**Task data**
>>>>>

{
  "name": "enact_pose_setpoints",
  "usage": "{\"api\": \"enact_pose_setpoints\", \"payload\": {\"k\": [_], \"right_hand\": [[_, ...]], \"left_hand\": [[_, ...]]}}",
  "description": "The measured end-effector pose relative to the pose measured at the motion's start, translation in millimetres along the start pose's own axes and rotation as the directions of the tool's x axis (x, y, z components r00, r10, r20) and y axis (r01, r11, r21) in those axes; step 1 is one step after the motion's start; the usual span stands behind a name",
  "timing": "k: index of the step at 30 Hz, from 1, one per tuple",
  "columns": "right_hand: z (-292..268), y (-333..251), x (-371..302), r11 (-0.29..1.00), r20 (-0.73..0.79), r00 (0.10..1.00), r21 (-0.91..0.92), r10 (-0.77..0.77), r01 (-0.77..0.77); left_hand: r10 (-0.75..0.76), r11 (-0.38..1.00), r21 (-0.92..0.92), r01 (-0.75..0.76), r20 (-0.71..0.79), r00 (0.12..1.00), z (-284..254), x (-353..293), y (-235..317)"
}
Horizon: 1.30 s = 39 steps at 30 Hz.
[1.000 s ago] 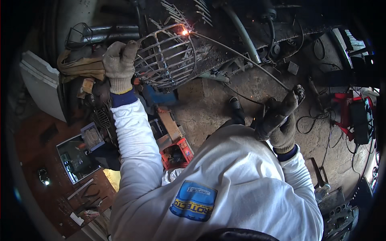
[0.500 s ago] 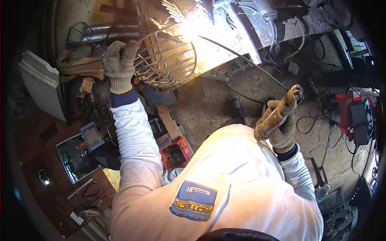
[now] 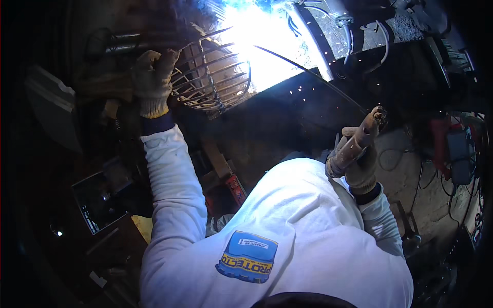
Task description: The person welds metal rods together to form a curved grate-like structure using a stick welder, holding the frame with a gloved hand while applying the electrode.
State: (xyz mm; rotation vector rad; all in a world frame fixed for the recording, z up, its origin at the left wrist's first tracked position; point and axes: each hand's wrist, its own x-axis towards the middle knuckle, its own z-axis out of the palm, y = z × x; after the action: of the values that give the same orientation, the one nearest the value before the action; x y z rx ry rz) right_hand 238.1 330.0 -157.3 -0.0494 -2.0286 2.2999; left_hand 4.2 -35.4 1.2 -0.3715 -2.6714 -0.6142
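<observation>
My gloved left hand (image 3: 155,84) is closed on the left end of a cage of bent metal rods (image 3: 209,77), which lies on its side. In my gloved right hand (image 3: 362,169) is a welding electrode holder (image 3: 358,142), gripped round its worn brown handle. From its jaw a long thin welding electrode (image 3: 314,77) slants up and left. The electrode's far tip and the cage's upper right part are lost in a blinding white-blue welding arc (image 3: 259,38).
Clamps and cables lie by a bright bench edge (image 3: 317,49) at the upper right. A red and dark machine (image 3: 458,154) stands on the floor at the right. At the left are a pale slab (image 3: 51,102) and a dark glass pane (image 3: 100,200). Sparks fly over the floor.
The arc has grown brighter and bluer, and the surroundings look much darker. Sparks now scatter near the electrode. Both hands have hardly moved.
</observation>
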Motion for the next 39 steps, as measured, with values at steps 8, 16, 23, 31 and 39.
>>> {"api": "enact_pose_setpoints", "payload": {"k": [8, 16, 23, 31, 39], "right_hand": [[-9, 4, -5, 0.994, -0.07, 0.996, -0.092, 0.046, -0.053], [-4, -14, 0, 0.983, 0.007, 0.983, -0.01, 0.185, -0.185], [-6, -7, -3, 0.983, 0.008, 0.985, -0.059, 0.172, -0.172], [-7, -4, -3, 0.992, 0.008, 0.995, -0.072, 0.099, -0.099], [7, -5, 0, 0.999, -0.06, 0.998, 0.05, 0.024, -0.021]], "left_hand": [[0.667, 0.727, 0.284, -0.626, -0.071, 0.742, 10, 8, -59], [0.438, 0.894, 0.166, -0.415, -0.142, 0.888, 8, 1, -43], [0.132, 0.989, 0.076, -0.13, -0.019, 0.991, 2, 4, -13], [0.071, 0.997, 0.04, -0.07, -0.017, 0.997, 2, 3, -12], [0.12, 0.984, 0.125, -0.127, 0.061, 0.991, -2, 5, -12]]}}
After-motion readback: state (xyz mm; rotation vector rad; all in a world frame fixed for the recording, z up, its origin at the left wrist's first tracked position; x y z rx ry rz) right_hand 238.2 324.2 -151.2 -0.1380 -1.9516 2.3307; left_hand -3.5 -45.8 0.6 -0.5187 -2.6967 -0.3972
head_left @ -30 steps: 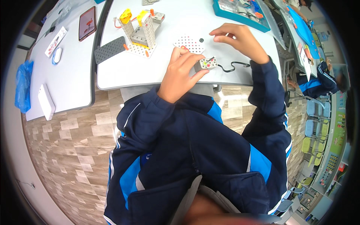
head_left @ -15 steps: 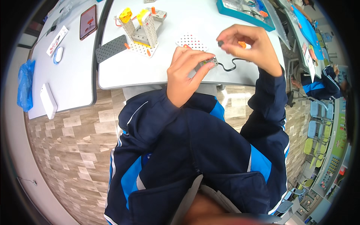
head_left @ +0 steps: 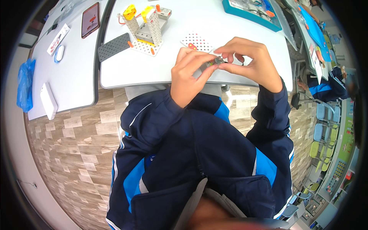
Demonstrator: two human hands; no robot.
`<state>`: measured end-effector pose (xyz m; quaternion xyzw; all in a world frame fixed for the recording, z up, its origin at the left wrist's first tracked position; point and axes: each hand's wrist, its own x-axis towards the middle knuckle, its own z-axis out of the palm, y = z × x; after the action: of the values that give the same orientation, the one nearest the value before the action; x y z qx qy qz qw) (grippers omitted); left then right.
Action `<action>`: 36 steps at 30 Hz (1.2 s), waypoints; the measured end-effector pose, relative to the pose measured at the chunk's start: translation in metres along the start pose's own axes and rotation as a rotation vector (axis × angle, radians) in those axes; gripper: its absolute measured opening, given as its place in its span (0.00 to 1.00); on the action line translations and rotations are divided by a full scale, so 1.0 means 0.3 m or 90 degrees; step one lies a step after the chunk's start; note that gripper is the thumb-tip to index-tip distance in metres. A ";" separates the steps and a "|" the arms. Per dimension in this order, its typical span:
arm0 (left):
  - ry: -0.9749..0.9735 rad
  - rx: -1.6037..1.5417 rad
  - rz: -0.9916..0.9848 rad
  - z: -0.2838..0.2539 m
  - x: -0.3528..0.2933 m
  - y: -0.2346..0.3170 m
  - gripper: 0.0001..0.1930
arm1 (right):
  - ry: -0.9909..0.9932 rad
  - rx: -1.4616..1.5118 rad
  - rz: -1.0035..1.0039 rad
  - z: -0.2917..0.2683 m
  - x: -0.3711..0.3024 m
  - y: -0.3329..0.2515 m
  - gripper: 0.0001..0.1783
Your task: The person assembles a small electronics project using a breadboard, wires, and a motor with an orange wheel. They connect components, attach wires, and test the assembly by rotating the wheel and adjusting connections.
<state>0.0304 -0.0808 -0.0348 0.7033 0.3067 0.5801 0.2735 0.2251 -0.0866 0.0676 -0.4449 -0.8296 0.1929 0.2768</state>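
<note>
Just over the table's near edge, my left hand (head_left: 186, 74) is closed around a small grey block-shaped module (head_left: 209, 64), mostly hidden by the fingers. My right hand (head_left: 256, 65) pinches a small dark grey round piece (head_left: 219, 60) against the module's right end. Whether the two are joined cannot be seen. Beyond my hands lie a white plate with coloured dots (head_left: 201, 41) and a small red-and-yellow part (head_left: 192, 46). Farther left stands a grey perforated build (head_left: 154, 32) with yellow tops and orange pegs, on a white perforated base.
A dark grey perforated plate (head_left: 114, 46) lies beside the build. At the far right sits a teal box (head_left: 251, 17) of parts. The left table (head_left: 73, 76) holds a phone (head_left: 90, 20), a white flat block (head_left: 48, 100) and a blue plastic bag (head_left: 26, 86).
My right hand has come left and down, bringing the dark round piece to the module in my left hand. The left hand has stayed nearly still. The black cable is now mostly hidden.
</note>
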 end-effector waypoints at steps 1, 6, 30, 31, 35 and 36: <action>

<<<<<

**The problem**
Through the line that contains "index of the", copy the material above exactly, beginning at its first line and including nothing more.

**Answer to this problem**
{
  "name": "enact_pose_setpoints",
  "usage": "{\"api\": \"enact_pose_setpoints\", \"payload\": {\"k\": [_], \"right_hand\": [[_, ...]], \"left_hand\": [[_, ...]]}}",
  "description": "The measured end-effector pose relative to the pose measured at the motion's start, translation in millimetres along the start pose's own axes and rotation as the directions of the tool's x axis (x, y, z components r00, r10, r20) and y axis (r01, r11, r21) in those axes; step 1 is one step after the motion's start; the usual span stands behind a name",
  "timing": "k: index of the step at 30 Hz, from 1, one per tuple",

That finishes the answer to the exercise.